Partir pour Mediapart en reportage à Budapest (le résultat est à lire ici et ici), c’était aussi tenter de revoir Tibor Fabian. Cet homme, dans mon souvenir, était urbain et impressionnant : nomenklaturiste honnête, idéaliste mais habile, ouvert sur le monde, charmeur et persuasif, généreux. Né en France, en 1930, de parents immigrés communistes hongrois – père juif, mère catholique –, Tibor Fabian était parti à Budapest, fin 1947, construire le socialisme avec sa famille.
Il avait un don pour les langues et en maîtrisait sept : le français comme langue maternelle, l’anglais et l’allemand appris au lycée Chaptal à Paris, le hongrois et le russe appris dès son arrivée à Budapest, plus l’italien et l’espagnol appris à ses moments perdus. Cela lui avait permis d’entamer une carrière de diplomate.
Au bout de huit ans, Tibor Fabian s’était fait virer du ministère des affaires étrangères : « Du fait de mon passé français, j'ai toujours été, peu ou prou, soupçonné d'être un agent double. » L’antisémitisme en vigueur dans le pays et sa classe dirigeante n’y était sans doute pas étranger non plus. Au reste, à peine débarqué en Hongrie fin 1947, son père avait changé en Fabian le patronyme familial, Grosz, pour tenter d’échapper à la haine. Tibor Fabian devait poursuivre sa carrière au ministère du commerce extérieur et représenter, à Genève, dans les années 1970, la Hongrie au GATT (l’ancêtre de l’OMC).
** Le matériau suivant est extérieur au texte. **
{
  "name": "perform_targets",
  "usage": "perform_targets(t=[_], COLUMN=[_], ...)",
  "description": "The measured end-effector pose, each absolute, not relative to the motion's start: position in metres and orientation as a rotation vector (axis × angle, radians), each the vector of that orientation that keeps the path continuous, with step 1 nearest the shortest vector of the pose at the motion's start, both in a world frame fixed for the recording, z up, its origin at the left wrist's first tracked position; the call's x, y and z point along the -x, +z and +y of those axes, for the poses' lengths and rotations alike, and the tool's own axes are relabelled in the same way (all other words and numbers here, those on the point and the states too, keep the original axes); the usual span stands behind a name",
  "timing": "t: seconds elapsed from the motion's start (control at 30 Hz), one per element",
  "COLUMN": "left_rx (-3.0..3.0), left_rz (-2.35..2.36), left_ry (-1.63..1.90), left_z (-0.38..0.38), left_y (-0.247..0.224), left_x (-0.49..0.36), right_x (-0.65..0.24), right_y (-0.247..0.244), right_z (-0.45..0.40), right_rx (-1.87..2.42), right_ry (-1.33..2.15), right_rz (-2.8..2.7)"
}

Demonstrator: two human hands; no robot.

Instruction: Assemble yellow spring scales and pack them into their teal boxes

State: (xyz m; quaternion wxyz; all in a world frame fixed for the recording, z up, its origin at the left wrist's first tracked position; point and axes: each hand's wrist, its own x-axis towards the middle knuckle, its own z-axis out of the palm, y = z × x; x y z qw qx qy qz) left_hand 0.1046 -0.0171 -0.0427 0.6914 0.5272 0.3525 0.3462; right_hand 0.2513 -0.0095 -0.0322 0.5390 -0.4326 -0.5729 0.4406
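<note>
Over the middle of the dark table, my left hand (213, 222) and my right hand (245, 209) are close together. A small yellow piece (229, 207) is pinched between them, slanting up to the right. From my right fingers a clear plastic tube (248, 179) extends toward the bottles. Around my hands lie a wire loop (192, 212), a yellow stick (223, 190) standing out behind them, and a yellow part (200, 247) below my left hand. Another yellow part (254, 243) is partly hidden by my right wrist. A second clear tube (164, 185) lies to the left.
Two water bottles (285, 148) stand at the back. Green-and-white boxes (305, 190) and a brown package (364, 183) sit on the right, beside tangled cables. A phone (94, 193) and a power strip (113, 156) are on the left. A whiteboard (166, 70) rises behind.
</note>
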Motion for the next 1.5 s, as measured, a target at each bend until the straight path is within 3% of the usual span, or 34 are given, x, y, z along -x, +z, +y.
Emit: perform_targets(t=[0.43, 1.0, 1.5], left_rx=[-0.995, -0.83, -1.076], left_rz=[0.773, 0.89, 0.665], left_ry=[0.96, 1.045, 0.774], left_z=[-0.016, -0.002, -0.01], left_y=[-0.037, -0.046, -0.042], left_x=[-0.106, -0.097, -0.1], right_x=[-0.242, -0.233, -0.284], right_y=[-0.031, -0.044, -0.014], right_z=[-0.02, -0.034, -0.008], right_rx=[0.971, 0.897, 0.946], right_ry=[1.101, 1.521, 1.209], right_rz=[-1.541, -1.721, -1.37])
En 1980, il m’avait hébergé dans son appartement de la “rue de l’armée rouge” (Vörös hadsereg útja) pendant plusieurs semaines (j’accompagnais un ami de sa fille). Comment le retrouver ? Depuis Paris, les démarches avaient été vaines, malgré le coup de pouce du directeur de l’Institut hongrois, Balázs Ablonczy.
À Budapest, la place Moscou (Moskva tér) a repris le nom de Széll Kálmán (en hongrois, le nom précède le prénom). La rue Vörös hadsereg s’appelle désormais Hűvösvölgy, qui désigne ce quartier résidentiel, calme, fleuri, au cœur des collines de Buda, où serpente toujours le tramway 61.
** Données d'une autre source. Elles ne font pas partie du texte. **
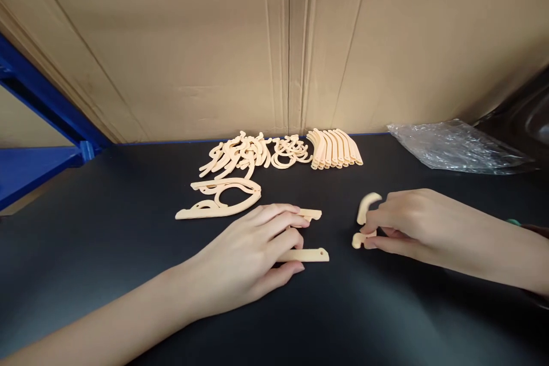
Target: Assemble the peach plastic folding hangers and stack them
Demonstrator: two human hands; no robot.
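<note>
My left hand [270, 246] rests palm down on the table, its fingers curled over cream plastic hanger arms. The end of one hanger arm [315, 255], with a small hole, sticks out between thumb and index finger; the tip of another piece [312, 214] shows past the upper fingers. Off to the right, my right hand [398, 223] pinches a small cream hanger hook [358, 240] between thumb and fingers. A curved cream piece [367, 207] shows just above those fingertips; whether it joins the hook is hidden.
Beyond my left hand lies a folded hanger [240, 205]. Along the back are a pile of curved arms [235, 154], a heap of hooks [285, 154] and a row of straighter arms [337, 148]. Clear plastic bag [454, 146] at right; cardboard wall [193, 57] behind; blue frame [43, 97] at left.
</note>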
Je retrouve le numéro de l’artère, sonne à l’interphone (on entrait jadis ici comme dans un moulin). La voix de Tibor Fabian : « Antoine ? Mais il y a un demi-siècle ! » Non, 34 ans, c’est déjà vertigineux : comme si un visiteur passé en 1940 revenait en 1974…
L’homme m’ouvre sa porte. Nous nous regardons interloqués : nous prenons trois décennies dans les dents, l'espace d’une poignée de main…
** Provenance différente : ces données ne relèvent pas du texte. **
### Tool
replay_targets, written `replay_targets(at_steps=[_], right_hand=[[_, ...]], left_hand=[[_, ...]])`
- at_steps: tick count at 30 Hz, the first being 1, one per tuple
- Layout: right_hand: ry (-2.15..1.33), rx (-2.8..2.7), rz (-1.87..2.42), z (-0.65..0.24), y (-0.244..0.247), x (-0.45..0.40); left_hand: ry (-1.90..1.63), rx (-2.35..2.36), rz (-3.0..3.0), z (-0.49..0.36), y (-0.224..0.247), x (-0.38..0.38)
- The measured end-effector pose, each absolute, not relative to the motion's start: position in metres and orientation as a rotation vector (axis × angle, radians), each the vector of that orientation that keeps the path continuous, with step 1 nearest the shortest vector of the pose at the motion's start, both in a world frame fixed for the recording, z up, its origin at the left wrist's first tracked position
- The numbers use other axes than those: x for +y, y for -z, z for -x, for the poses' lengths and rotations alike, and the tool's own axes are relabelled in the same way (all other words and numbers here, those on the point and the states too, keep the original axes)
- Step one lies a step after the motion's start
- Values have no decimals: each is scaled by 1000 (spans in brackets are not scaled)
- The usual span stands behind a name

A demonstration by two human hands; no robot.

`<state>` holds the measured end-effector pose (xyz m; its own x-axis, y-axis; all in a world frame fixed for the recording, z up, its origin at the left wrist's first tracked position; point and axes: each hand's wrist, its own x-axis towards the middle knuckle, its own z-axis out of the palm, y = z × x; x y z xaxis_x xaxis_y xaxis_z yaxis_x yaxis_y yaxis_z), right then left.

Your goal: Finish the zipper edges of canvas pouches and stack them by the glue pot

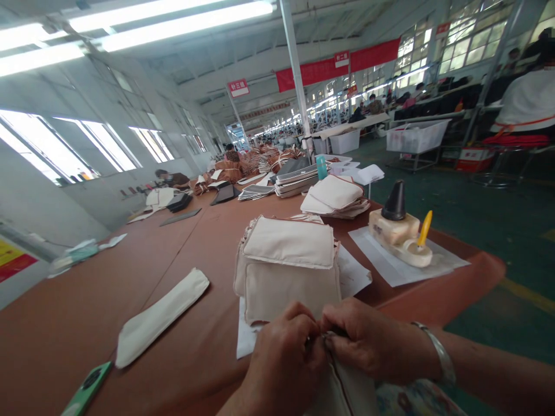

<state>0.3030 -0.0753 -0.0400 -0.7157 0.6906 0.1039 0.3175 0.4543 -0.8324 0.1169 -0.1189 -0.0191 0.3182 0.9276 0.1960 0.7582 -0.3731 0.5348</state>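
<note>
My left hand (288, 355) and my right hand (364, 338) meet at the table's near edge, both closed on a cream fabric piece (347, 384) with a dark seam running down it. Fingers of both hands pinch its upper end; the rest hangs toward my lap. Just beyond my knuckles lies a stack of cream sewn panels (290, 242) on white paper (245, 335). A long cream strip-shaped piece (162, 318) rests on the brown table to the left.
A green phone-like object (87, 390) lies at near left. At right, a glue container with a black cone (393, 202) and yellow-handled tool (425, 228) stand on paper. Another cream stack (333, 196) and bundled pieces (269, 159) sit farther back. Other people work in the background.
</note>
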Motion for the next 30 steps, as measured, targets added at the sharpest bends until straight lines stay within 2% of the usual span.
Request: replay_targets(at_steps=[3,13,26,30], right_hand=[[-1224,-2254,843,-302,39,-75],[-1790,-1824,659,-304,48,-71],[-1429,-2053,773,-301,42,-81],[-1454,-2029,732,-304,43,-80]], left_hand=[[-714,1528,-2228,-118,23,-121],[-983,1444,-1819,-121,25,-121],[-953,1489,-1787,-124,16,-126],[-901,1454,-1708,-123,13,-125]])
Nous parlons de son père, tailleur, qui avait vendu son affaire à Paris pour fonder une coopérative ouvrière – qui périclita – en Hongrie. Il aurait confié, aux infirmières, sur son lit de mort, que la société hongroise n’était vraiment pas devenue cet idéal auquel il avait souhaité contribuer.
Nous évoquons un épisode étonnant de l’insurrection de 1956, quand, secrétaire du ministre des affaires étrangères hongrois de l’époque, alors que les chars russes ne font pas de quartier pour reprendre Budapest aux “contre-révolutionnaires”, Tibor Fabian est chargé d’appeler l’ambassadeur soviétique, Iouri Andropov, pour qu’un tank cesse de tirer, du pont Marguerite, sur le ministère des affaires étrangères confondu avec les archives nationales…
Pourquoi m'a-t-il reçu en 1980, sans même me connaître ? « C'était une tradition chez mes parents, à Paris, rue des Mathurins. Nous étions quatre avec ma sœur, nous n'avions guère de place sinon un cagibi, dans lequel nous avons hébergé, tout au long de l'année 1945, différents rescapés, juifs ou pas, des divers camps nazis. » Revoir Tibor Fabian, qui a perdu sa femme l’an dernier – j’en gardais le souvenir d’une communiste convaincue, presque véhémente parfois –, c’était aussi tenter une forme de bilan. Il s’est prêté à l’exercice avec confiance, même si, de temps à autre, les mots ne lui revenaient pas aussi vite que jadis : il n’avait pas parlé français depuis de très longues années.